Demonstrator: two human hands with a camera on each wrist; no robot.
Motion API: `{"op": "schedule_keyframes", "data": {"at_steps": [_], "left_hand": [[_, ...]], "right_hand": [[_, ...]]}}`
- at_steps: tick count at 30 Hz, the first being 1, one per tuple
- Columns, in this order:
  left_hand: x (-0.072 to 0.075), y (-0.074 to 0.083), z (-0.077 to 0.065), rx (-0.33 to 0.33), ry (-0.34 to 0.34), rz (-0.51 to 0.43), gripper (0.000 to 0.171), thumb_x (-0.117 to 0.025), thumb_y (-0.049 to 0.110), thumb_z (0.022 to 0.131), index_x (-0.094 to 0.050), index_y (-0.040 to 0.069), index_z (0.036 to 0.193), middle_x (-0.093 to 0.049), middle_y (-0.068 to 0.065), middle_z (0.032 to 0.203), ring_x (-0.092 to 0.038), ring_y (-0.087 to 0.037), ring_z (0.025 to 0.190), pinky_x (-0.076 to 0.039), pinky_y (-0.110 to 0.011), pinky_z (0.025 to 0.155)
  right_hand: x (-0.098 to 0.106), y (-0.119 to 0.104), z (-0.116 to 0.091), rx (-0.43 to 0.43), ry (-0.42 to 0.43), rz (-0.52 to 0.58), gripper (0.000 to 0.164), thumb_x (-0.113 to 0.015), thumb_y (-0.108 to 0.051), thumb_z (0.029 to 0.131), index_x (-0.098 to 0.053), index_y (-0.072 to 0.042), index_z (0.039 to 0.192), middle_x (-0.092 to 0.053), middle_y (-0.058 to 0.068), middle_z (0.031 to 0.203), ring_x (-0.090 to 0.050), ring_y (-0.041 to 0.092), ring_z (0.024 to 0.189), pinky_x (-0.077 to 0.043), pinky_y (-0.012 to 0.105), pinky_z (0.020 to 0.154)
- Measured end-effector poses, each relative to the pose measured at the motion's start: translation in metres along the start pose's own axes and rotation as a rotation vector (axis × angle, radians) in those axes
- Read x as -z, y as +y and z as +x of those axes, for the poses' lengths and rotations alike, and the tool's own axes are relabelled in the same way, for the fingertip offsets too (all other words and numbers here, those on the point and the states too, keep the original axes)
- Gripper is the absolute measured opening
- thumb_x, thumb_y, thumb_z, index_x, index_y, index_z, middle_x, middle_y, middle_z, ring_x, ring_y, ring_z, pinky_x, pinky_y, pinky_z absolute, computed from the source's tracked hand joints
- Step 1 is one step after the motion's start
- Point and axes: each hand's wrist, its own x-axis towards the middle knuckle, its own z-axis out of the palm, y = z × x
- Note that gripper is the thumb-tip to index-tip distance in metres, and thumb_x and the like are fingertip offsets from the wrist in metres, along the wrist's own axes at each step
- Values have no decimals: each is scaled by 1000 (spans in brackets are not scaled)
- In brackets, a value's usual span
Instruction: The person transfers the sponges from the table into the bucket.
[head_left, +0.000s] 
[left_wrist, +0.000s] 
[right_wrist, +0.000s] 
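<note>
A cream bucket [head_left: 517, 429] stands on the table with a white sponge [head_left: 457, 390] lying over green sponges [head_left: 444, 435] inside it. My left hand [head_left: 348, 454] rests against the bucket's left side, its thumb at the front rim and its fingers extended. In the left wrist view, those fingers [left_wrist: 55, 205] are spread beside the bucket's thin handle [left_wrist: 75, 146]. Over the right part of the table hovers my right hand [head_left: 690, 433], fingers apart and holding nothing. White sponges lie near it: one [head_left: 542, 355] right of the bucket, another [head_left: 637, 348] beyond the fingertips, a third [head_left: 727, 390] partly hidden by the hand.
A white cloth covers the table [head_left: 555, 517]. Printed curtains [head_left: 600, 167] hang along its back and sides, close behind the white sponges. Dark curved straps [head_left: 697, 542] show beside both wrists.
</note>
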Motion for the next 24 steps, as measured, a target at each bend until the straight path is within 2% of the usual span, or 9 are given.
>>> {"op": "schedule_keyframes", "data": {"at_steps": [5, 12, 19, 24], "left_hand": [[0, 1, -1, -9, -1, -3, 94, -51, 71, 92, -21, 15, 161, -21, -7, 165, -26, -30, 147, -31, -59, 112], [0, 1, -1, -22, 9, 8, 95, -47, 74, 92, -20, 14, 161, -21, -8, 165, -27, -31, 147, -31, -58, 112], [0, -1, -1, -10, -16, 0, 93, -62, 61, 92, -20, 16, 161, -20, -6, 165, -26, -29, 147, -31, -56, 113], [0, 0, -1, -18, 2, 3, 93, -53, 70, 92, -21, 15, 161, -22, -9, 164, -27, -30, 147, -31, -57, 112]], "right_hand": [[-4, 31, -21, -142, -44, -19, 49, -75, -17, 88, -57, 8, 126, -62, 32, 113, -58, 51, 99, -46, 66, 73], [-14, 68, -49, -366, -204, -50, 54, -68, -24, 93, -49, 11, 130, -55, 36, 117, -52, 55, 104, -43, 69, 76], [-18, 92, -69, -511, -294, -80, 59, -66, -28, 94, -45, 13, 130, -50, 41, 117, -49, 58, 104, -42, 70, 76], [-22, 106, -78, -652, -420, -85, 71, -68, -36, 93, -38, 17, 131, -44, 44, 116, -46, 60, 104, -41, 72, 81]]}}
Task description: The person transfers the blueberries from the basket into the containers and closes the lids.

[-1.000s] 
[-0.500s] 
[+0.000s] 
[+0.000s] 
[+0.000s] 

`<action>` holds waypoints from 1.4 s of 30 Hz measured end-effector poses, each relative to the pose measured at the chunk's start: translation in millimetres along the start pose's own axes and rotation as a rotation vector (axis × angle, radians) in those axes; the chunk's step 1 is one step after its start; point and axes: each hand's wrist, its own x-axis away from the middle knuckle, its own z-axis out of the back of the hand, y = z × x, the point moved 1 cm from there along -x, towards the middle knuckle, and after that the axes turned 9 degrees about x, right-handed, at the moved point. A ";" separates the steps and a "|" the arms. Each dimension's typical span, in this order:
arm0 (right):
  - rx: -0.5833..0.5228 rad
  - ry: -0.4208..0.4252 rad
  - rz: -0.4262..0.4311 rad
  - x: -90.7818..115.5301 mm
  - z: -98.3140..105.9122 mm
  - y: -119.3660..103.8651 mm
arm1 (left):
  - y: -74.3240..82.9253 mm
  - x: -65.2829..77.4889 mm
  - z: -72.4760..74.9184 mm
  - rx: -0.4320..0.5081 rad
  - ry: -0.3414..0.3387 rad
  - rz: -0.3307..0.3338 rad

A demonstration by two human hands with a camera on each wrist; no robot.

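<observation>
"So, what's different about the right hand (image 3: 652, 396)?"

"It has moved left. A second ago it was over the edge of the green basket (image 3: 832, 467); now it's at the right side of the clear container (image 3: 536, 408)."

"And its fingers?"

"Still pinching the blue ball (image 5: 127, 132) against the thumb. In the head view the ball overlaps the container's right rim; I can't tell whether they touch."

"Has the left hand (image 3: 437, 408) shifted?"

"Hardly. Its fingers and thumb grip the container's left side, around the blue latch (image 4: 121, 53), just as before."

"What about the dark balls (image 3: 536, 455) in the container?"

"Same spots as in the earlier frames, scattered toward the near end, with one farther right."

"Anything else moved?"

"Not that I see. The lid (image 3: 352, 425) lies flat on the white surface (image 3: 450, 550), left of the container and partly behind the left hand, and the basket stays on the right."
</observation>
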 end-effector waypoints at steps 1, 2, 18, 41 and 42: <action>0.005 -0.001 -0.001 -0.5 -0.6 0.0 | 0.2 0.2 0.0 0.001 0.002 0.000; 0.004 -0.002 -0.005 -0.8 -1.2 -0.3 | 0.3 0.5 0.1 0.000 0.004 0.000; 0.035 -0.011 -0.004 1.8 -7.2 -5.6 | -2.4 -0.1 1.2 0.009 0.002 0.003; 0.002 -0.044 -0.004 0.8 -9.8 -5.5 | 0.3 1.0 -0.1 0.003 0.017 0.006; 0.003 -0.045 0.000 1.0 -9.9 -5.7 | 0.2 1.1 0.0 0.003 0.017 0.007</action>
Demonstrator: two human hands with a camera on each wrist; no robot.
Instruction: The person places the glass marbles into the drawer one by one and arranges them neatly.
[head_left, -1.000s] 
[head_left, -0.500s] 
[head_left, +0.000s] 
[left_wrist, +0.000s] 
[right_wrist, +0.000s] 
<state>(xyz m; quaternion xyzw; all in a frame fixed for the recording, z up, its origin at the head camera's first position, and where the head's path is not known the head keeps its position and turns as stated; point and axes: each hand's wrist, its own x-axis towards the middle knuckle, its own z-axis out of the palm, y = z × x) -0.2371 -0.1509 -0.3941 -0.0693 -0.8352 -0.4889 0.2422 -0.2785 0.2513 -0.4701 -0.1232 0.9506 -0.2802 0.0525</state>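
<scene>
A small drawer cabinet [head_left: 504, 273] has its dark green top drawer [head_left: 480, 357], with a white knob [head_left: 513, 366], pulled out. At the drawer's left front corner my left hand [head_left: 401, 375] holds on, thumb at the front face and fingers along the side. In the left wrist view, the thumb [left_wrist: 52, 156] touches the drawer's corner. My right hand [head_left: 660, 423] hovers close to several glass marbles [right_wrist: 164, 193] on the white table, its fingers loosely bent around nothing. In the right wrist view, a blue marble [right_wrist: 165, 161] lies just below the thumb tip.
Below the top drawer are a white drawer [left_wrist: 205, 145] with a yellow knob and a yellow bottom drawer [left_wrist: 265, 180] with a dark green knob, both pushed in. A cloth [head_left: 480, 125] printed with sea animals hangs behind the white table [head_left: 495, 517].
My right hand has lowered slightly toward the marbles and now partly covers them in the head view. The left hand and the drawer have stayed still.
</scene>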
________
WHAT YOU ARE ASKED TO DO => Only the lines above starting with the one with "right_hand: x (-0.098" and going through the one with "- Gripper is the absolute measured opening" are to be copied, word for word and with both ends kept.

RESPONSE AREA =>
  right_hand: x (-0.098 to 0.106), y (-0.119 to 0.104), z (-0.116 to 0.091), rx (-0.43 to 0.43), ry (-0.42 to 0.43), rz (-0.52 to 0.58), gripper (0.000 to 0.164), thumb_x (-0.113 to 0.015), thumb_y (-0.108 to 0.051), thumb_z (0.029 to 0.131), index_x (-0.098 to 0.053), index_y (-0.072 to 0.042), index_z (0.039 to 0.192), middle_x (-0.092 to 0.053), middle_y (-0.058 to 0.068), middle_z (0.031 to 0.203), ring_x (-0.090 to 0.050), ring_y (-0.041 to 0.092), ring_z (0.024 to 0.189), pinky_x (-0.077 to 0.043), pinky_y (-0.012 to 0.105), pinky_z (0.020 to 0.154)
- Measured end-effector poses, each relative to the pose measured at the motion's start: translation in metres along the start pose's own axes and rotation as a rotation vector (axis × angle, radians) in those axes
- Read x as -z, y as +y and z as +x of those axes, for the poses' lengths and rotations alike, and the tool's own axes are relabelled in the same way, for the fingertip offsets too (all other words and numbers here, those on the point and the states too, keep the original axes)
- Gripper is the absolute measured opening

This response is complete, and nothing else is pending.